Jeudi, 10 octobre 2024-Les embouteillages monstres que connaît de nouveau la route nationale n°1 dans sa partie comprise entre Kinshasa et Matadi, longue de 360 kms, depuis la suspension de la grève des conducteurs des véhicules poids-lourds, fait exposer de nombreux bus des agences de transport des voyageurs desservant cette voie à des dangers permanents. Car, suite au précédent, ces bus ont une fois de plus renoué avec les arrivées à destination à des heures très tardives de la nuit. Le cas le plus récent, parmi tant d’autres, est celui vécu dans la nuit de dimanche 6 à lundi 7 octobre 2024.
En effet, un bus de l’Agence « Trans-David » provenant de Kinshasa en partance vers la ville de Boma, est tombé, vers 1h30′ du matin, dans un piège tendu par des coupeurs des routes. C’était entre Manterne et Boma et plus précisément à la hauteur de Kms 15.
Pour mieux réussir leur forfait, ces bandits à main armée, sans foi ni loi, supposés être parmi ceux ayant bénéficié tout dernièrement de la libération conditionnelle de la prison de Makala dans le cadre de l’opération de désengorgement de tous les centres pénitentiaires de la République Démocratique du Congo initiée par Constant Mutamba, ministre en charge de la justice et garde des sceaux, ont barricadé la route moyennant des grosses pierres ; empêchant ainsi le passage de ce bus qui avait à son bord près de 64 voyageurs.
Du coup, ces criminels de grand chemin ont pénétré dans ce bus ; brutalisant ainsi sans pitié tous les passagers à bord à qui ils ont extorqué de l’argent et emporté beaucoup de leurs biens de valeur. Et comme si cela ne suffisait pas, ils ont par ailleurs violé une fille de 24 ans sans défense, avant de s’évaporer dans la nature.

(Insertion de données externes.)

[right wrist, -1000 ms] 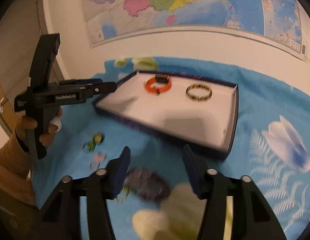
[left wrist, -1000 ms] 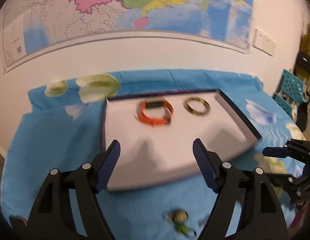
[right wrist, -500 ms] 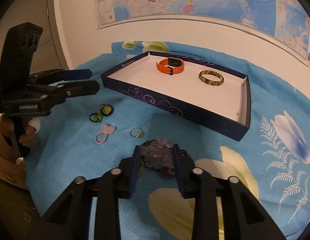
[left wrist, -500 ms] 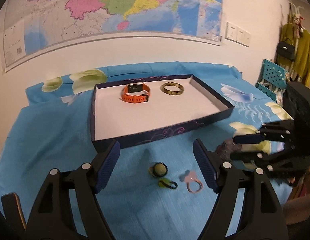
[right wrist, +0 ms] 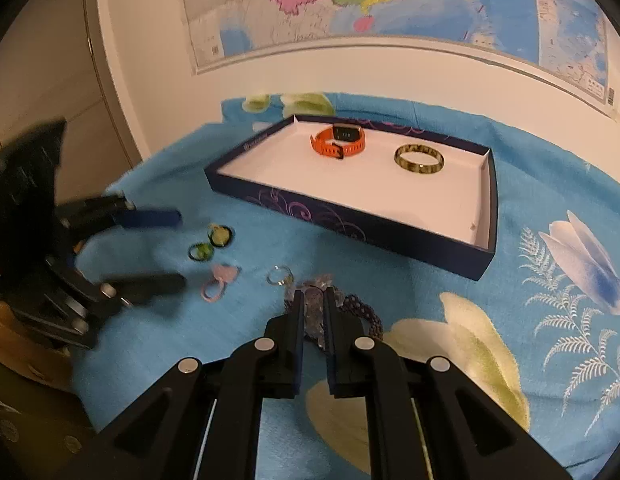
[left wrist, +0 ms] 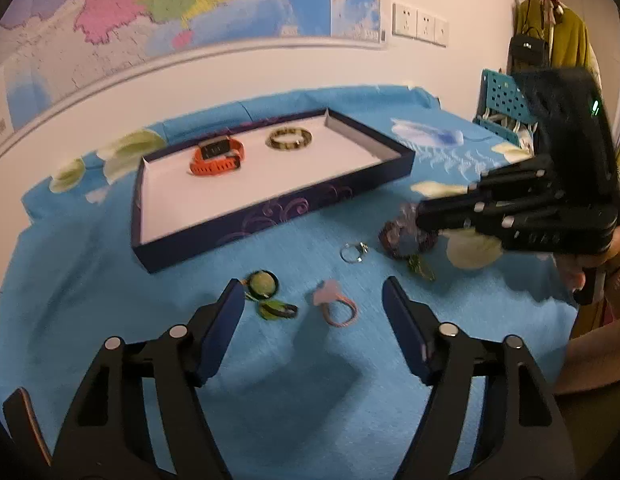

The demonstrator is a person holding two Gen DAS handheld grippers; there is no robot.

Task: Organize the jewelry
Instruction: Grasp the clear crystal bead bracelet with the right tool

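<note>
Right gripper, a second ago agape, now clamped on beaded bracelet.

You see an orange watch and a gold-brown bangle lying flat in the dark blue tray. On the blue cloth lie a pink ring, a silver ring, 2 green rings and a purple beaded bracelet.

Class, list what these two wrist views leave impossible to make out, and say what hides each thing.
- Purple bead bracelet: in the right wrist view the right gripper covers its middle; in the left view it is blurred.
- Left gripper: motion-blurred in the right wrist view.
- Green piece beside the bracelet: too small and blurred to identify.
- Wall map: cut off by the frame edges.
</note>
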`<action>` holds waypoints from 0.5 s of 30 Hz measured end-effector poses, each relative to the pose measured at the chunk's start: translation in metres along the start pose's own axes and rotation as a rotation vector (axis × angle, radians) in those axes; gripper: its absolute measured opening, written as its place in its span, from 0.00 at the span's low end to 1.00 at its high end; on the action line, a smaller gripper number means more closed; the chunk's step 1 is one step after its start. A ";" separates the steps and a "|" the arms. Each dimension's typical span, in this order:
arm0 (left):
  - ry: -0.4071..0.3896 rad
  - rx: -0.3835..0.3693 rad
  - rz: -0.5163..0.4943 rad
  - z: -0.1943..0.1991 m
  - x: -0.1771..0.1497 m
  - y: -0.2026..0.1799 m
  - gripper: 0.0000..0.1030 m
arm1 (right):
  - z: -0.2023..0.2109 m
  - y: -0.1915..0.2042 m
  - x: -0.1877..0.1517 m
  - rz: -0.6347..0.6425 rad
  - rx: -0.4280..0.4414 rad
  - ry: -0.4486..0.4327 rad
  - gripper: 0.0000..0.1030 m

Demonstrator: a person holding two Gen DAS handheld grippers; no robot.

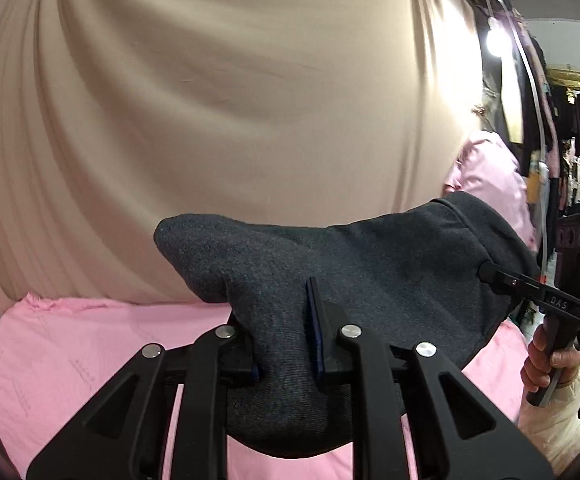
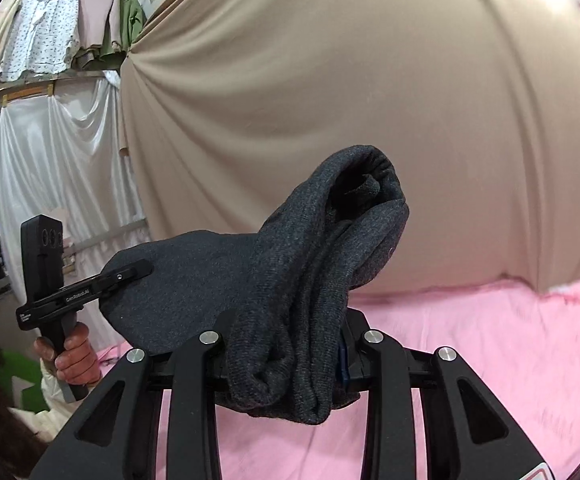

Plaise au ciel qu’aucune perte en vie humaine n’a été documenté. Ce malheureux incident auquel a été victime les voyageurs du bus de l’Agence « Trans-David » prouve à suffisance que l’insécurité est encore loin de quitter définitivement le Kongo Central faisant frontière à la ville province de Kinshasa et où il ne se passe plus une semaine sans qu’un cas lié à l’insécurité ne soit signalé çà et là.
Pour moult observateurs, ce énième cas est un signal fort en direction des autorités tant politico-administratives, policières que militaires de cette province qui doivent dès lors prendre toutes les dispositions qui s’imposent afin de mieux sécuriser les populations et leurs biens.
Le renforcement des équipes des patrouilleurs mixtes composées de la police et des Fardc le long de la route nationale nº 1 doit également être envisagé en urgence en vue d’appréhender et de mettre hors d’état de nuire tous ces malfrats qui écument cette province jadis considérée comme un havre de paix.